**WHAT THE TASK ASKS:**
Find every line containing the word "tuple" in the records below; report only how many there are.

(Items from a data source)

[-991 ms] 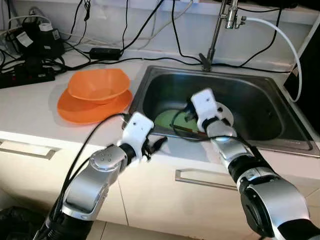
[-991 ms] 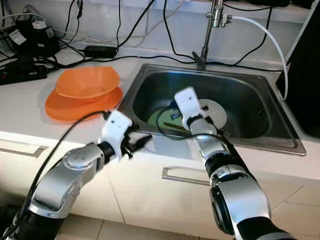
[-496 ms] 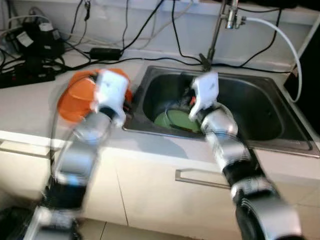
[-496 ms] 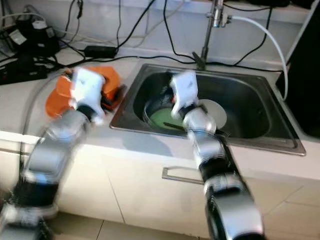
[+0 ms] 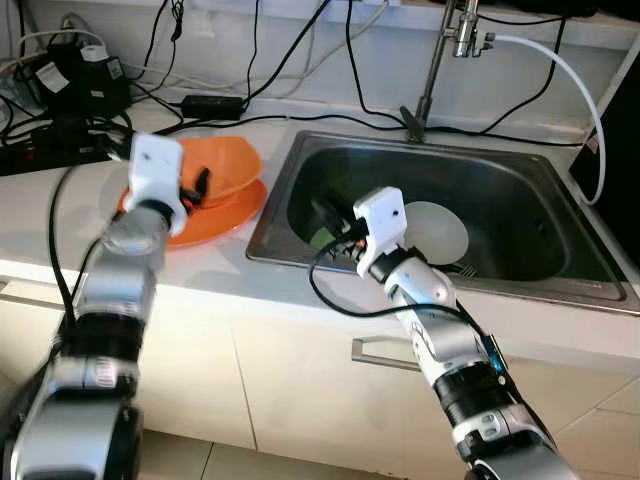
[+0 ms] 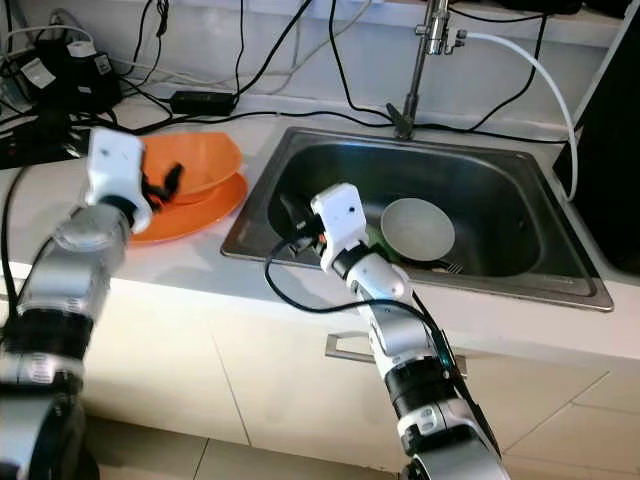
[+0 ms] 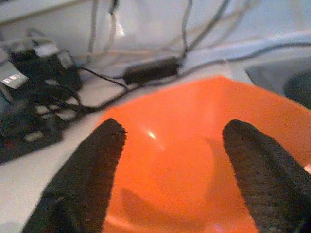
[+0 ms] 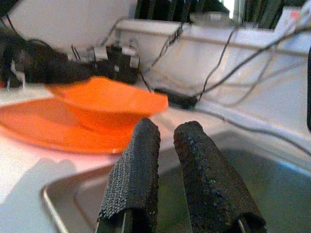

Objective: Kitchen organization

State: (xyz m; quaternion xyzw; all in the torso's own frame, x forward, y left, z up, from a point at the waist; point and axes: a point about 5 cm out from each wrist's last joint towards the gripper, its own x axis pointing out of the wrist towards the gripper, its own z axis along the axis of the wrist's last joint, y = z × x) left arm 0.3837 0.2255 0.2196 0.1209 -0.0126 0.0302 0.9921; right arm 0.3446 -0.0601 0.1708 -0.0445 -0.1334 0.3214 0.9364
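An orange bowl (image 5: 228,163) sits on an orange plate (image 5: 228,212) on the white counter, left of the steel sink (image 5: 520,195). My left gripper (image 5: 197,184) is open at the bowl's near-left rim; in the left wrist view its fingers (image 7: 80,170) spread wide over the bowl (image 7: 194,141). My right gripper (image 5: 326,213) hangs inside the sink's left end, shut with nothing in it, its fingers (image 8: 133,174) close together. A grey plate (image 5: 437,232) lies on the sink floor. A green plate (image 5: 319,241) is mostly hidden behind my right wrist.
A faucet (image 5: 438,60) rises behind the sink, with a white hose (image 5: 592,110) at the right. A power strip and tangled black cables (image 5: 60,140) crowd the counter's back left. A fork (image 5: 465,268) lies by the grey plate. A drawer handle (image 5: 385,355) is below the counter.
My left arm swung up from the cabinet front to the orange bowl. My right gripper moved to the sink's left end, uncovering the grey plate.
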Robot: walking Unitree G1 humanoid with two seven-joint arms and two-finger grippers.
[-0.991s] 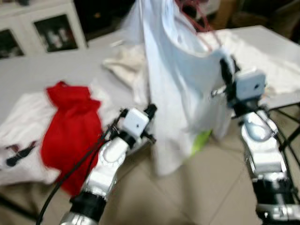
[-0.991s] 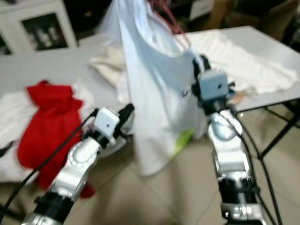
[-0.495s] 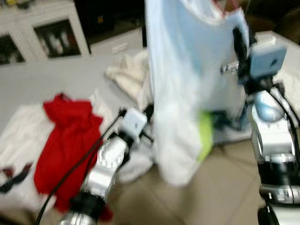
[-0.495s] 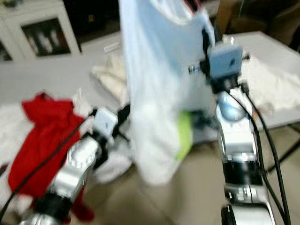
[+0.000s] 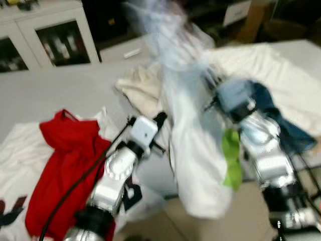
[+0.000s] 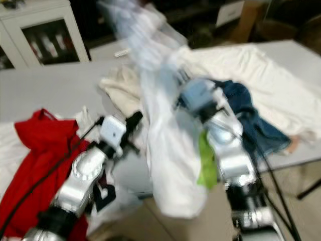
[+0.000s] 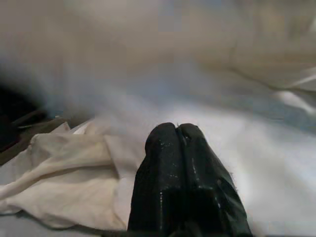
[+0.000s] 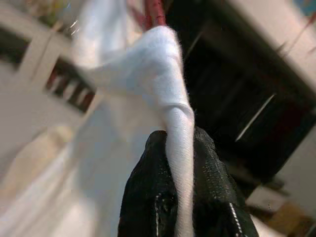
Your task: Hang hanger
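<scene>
On the left a red garment (image 5: pixel 65 165) lies on the grey table (image 5: pixel 60 90), the left gripper (image 7: pixel 178 134) hovers over pale cloths with fingers pressed together, and the right gripper (image 8: pixel 180 143) pinches the white shirt (image 5: pixel 193 150) below the red hanger (image 8: pixel 154 11).

Motion-blurred white garment (image 5: pixel 195 150), right end effector (image 8: pixel 180 148) hidden in cloth (head views), red hanger (image 8: pixel 154 11) cut off at frame edge, red cloth (image 5: pixel 60 170) cropped at btm.
</scene>
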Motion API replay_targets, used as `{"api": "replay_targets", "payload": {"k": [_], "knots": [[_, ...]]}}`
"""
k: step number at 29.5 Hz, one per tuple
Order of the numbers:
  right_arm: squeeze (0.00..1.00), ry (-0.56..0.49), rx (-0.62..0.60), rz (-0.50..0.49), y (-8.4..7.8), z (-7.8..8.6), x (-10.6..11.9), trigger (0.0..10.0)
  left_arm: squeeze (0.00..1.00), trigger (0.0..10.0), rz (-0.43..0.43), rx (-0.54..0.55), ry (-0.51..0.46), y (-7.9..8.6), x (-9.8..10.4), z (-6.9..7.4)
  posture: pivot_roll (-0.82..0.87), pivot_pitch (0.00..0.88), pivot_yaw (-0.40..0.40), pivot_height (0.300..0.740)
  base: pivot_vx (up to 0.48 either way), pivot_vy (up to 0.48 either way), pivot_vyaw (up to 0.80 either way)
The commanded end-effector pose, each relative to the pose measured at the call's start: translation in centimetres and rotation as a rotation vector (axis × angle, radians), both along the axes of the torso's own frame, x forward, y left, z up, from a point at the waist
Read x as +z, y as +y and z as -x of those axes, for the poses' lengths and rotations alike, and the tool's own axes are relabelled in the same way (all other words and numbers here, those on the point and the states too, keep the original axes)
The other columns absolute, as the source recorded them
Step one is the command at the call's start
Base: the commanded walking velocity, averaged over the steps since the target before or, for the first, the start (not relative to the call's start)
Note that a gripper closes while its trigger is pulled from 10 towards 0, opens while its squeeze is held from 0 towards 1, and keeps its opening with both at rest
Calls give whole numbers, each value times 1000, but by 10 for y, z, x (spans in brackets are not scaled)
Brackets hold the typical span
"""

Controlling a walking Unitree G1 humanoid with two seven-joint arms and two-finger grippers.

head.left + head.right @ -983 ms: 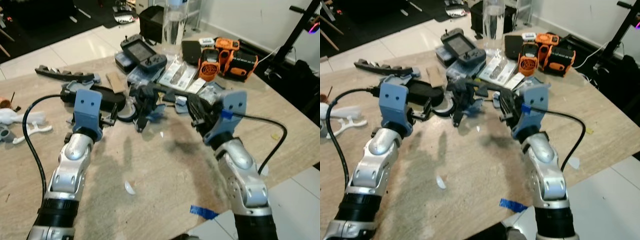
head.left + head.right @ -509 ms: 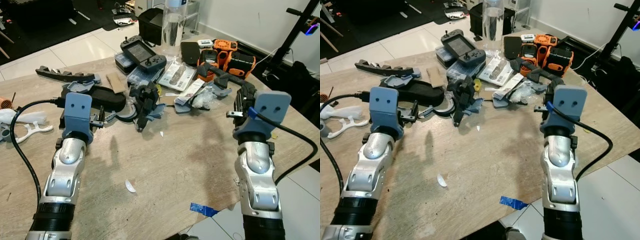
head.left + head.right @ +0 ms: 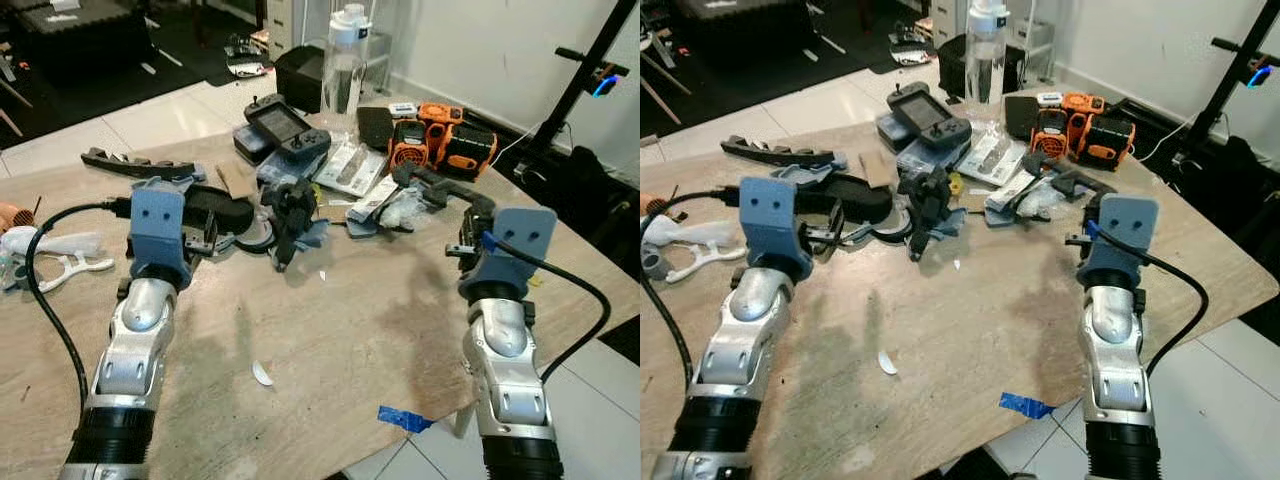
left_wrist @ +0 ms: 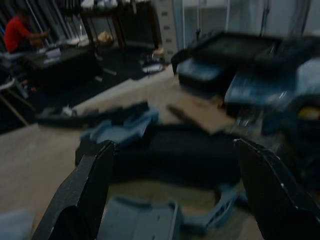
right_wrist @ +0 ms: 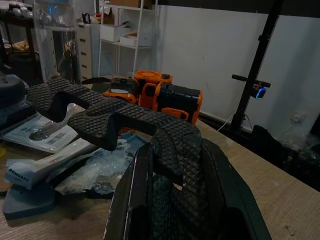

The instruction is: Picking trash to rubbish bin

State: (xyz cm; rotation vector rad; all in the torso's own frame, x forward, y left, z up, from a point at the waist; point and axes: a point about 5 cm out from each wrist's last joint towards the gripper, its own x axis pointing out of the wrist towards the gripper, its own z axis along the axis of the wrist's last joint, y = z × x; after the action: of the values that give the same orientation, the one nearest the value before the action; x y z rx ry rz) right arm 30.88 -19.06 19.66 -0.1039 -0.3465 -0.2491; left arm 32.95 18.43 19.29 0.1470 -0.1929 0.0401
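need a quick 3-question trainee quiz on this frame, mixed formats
1. True or false: the right pincer is shut on the black ribbed foam strip.
2. The left pincer is: A) open, B) shut on a bottle, C) holding a cable.
3. Fill in: the blue tape lies at the near ____ of the table.
Key: 1 true; 2 A; 3 edge.
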Motion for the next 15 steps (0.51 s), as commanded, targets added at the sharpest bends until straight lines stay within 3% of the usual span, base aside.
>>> {"api": "replay_targets", "payload": {"k": [1,15], "knots": [[0,0,0,-7,-1,-1,-2,10000,0,10000,13,-11,9,-3,-4,-1,-16,84,32,740,0,0,0],[0,15,11,-9,-1,-2,-8,10000,0,10000,78,-98,4,-15,-2,-3,-27,82,36,740,0,0,0]]}}
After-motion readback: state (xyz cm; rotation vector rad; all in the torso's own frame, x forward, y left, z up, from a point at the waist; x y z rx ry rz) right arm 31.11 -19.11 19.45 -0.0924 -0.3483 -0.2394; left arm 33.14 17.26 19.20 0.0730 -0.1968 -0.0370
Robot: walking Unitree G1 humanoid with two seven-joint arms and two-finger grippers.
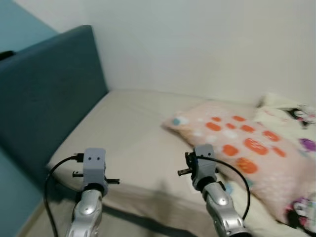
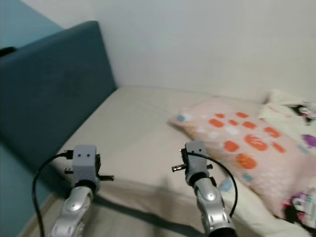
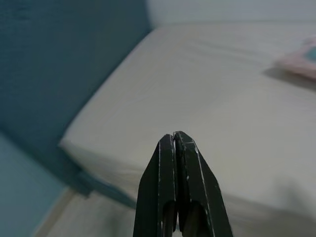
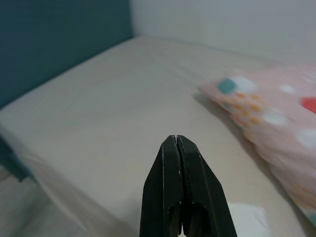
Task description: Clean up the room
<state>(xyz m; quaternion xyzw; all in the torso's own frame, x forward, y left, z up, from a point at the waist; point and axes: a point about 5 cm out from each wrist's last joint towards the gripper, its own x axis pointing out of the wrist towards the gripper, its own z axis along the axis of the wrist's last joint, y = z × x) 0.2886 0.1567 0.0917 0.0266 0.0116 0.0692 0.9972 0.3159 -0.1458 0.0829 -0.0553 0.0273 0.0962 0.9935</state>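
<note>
A bed with a bare beige sheet [image 1: 133, 128] lies before me. On its right half rests a pink pillow [image 1: 242, 143] with orange and pale blue spots. Both silver arms are raised over the bed's near edge, the left arm [image 1: 94, 170] near the corner and the right arm [image 1: 203, 168] beside the pillow. My left gripper [image 3: 174, 136] is shut with nothing in it, pointing at the sheet near the headboard. My right gripper [image 4: 176, 138] is shut and empty too, aimed across the sheet with the pillow [image 4: 276, 113] off to its side.
A tall dark teal headboard [image 1: 49, 94] bounds the bed on the left, and a white wall [image 1: 207, 44] stands behind it. A white blanket with cartoon prints [image 1: 294, 116] lies at the far right. A small pale flat patch [image 4: 244, 217] lies on the sheet near the right gripper.
</note>
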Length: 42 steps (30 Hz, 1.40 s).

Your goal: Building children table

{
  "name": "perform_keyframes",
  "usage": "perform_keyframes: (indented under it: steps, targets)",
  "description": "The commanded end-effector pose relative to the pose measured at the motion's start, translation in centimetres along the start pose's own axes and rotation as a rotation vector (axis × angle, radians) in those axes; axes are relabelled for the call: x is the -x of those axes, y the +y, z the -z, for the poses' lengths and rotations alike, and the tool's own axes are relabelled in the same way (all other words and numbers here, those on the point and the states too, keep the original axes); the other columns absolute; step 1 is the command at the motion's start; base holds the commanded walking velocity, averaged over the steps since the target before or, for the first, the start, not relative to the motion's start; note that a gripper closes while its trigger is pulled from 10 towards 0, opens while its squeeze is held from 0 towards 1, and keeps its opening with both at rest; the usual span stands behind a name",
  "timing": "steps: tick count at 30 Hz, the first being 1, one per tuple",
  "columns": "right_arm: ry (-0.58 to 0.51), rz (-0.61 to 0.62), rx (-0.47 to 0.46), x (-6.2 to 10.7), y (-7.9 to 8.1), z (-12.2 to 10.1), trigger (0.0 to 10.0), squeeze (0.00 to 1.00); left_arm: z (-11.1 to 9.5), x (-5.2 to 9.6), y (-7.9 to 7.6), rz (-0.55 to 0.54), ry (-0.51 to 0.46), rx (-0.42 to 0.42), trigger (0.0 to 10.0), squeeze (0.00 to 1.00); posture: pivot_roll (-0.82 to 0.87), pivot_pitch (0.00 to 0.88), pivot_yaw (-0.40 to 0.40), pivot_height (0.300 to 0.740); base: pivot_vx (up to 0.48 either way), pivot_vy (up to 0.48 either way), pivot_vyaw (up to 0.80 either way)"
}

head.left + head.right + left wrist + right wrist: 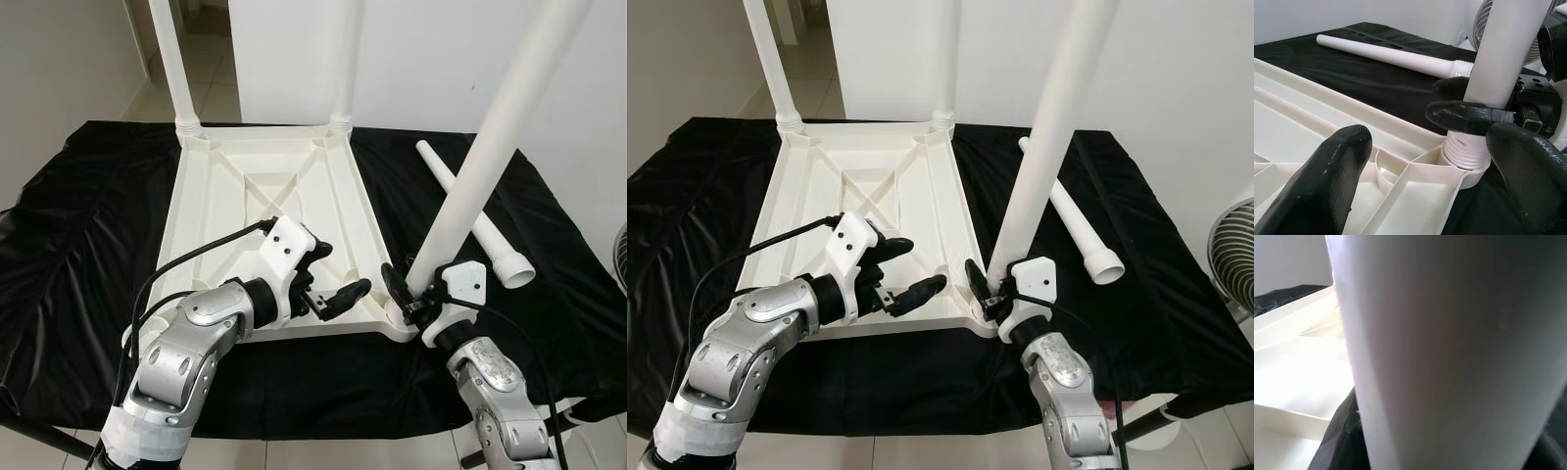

**EXERCISE RESPONSE:**
2